New Delhi, July 31 IBNS | 2 years ago

Haryana has ranked on top with highest average rural household monthly expenditure on education worth over Rs 373 during 2004-05 and 2009-10, apex industry body ASSOCHAM said on Wednesday.

"While Odisha has ranked lowest with average rural household monthly expenditure on education worth just about Rs 52," according to a study titled 'Evolution of Indian Rural Markets: During 2004-05 to 2009-10,' conducted by The Associated Chambers of Commerce and Industry of India (ASSOCHAM).

"Although we have made great strides in improving India's education scenario, much ground still needs to be covered as our education system is still plagued by low enrollment rates, lower attendance and retention rates, high teacher absenteeism, irregular classes, poor teaching standards and other related issues," said D.S. Rawat, national secretary general of ASSOCHAM while releasing the study's findings.

"The government needs to shift its focus on increasing enrollment rates and also reducing school drop-outs in rural areas which is also a significant problem."

"Gujarat has clocked massive growth rate of about 126 per cent in rural household monthly expenditure on education across states during the aforesaid period," according to the study prepared by ASSOCHAM Research Bureau.

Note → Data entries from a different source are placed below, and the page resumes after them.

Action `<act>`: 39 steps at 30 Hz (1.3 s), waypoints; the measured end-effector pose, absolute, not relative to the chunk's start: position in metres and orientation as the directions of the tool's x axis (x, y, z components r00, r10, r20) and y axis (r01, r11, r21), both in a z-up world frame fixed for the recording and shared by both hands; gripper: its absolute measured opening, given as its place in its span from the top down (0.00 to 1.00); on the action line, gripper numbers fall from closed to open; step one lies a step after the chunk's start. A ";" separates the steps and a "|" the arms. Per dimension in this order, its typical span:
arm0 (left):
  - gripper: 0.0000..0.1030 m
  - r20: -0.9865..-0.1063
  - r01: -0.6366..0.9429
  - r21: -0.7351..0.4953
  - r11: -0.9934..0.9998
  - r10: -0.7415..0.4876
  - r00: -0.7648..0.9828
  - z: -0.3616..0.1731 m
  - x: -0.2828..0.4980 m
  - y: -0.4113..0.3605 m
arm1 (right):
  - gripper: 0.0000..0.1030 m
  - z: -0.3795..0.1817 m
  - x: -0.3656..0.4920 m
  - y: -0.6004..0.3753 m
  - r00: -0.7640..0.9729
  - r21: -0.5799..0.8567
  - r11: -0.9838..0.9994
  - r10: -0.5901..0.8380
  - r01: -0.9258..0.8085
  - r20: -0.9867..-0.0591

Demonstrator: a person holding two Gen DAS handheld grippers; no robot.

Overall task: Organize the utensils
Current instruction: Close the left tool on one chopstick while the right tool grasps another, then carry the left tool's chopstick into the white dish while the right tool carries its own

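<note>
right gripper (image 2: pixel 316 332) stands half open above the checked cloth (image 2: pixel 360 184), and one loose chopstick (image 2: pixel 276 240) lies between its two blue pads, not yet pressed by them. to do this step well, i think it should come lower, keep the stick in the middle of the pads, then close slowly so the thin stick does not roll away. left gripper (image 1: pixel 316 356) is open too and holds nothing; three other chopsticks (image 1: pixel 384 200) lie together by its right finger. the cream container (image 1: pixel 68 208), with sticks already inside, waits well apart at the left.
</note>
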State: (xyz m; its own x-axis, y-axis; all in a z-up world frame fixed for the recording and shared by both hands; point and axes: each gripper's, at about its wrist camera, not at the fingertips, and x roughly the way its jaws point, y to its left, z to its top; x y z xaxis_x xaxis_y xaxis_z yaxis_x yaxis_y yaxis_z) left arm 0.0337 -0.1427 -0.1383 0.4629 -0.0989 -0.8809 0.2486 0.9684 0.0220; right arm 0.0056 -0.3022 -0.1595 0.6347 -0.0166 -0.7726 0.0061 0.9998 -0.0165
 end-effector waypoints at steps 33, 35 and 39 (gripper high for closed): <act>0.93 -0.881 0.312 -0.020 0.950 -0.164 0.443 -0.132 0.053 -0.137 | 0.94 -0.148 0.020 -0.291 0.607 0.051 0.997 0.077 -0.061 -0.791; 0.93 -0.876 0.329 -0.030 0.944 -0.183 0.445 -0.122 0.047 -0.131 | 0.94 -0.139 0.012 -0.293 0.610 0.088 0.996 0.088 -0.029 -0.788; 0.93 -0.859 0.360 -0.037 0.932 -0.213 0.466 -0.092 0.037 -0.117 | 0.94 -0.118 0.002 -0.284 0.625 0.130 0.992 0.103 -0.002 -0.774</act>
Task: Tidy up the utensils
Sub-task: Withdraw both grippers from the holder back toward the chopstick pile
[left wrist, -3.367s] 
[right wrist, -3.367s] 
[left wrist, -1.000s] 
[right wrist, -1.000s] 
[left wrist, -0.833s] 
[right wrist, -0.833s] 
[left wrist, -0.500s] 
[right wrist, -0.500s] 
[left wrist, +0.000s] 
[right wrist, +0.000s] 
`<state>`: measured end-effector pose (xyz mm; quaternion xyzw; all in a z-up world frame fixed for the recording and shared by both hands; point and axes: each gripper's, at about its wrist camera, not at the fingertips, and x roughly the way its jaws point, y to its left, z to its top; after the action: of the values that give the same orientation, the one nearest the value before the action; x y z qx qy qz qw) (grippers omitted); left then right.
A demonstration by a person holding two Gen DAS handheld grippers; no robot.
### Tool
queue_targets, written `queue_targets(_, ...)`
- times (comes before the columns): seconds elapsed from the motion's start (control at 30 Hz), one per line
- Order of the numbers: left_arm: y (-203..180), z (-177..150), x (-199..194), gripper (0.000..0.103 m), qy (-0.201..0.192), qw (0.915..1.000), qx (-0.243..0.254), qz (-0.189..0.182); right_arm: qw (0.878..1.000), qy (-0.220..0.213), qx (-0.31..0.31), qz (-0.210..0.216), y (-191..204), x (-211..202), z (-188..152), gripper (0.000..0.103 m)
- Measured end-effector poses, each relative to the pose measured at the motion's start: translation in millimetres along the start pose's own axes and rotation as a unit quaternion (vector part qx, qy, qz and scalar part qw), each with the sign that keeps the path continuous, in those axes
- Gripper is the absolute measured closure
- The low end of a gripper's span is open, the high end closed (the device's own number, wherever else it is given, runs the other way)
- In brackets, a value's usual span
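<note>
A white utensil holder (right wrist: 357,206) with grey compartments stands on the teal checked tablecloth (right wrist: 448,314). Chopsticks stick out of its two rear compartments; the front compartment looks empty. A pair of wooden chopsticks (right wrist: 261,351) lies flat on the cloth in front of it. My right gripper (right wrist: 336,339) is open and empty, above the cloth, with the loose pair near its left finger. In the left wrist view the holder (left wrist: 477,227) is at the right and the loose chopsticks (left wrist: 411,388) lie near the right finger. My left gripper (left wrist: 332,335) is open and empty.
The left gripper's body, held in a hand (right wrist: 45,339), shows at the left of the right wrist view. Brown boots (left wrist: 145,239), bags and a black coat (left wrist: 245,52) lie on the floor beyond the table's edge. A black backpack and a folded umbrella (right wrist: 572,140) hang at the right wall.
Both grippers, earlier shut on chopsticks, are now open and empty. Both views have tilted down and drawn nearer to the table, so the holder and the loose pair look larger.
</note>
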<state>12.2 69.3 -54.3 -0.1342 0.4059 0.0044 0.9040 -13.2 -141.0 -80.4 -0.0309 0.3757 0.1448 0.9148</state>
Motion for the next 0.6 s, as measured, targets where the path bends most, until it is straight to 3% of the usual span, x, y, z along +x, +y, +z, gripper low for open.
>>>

Punjab, though ranks second with about Rs 305 worth of average rural household monthly expenditure on education but the state ranks lowest with just about 10 per cent growth rate.

Jammu and Kashmir, Kerala and Himachal Pradesh are other states where the rural households on an average spend more on education.

While in Madhya Pradesh, Bihar, Karnataka and Assam average monthly household expenditure on education is low. "This portrays a wide inter-state variation in household expenditure on education," said Rawat.

Analysing the aspect of growth in household monthly expenditure on education during the five years to 2009-10, Andhra Pradesh, Rajasthan, Uttar Pradesh and Kerala have registered high growth rate between 52-93 per cent.

While household expenditure on education in rural areas increased a lower rate between 17-23 per cent in Assam, Haryana, Madhya Pradesh and Odisha during the five years after 2004-05, highlighted the ASSOCHAM study.

"There is no dearth of world class quality higher-education institutions in urban centres but the need of the hour is to improve both primary and higher education scenario in rural sector," said ASSOCHAM.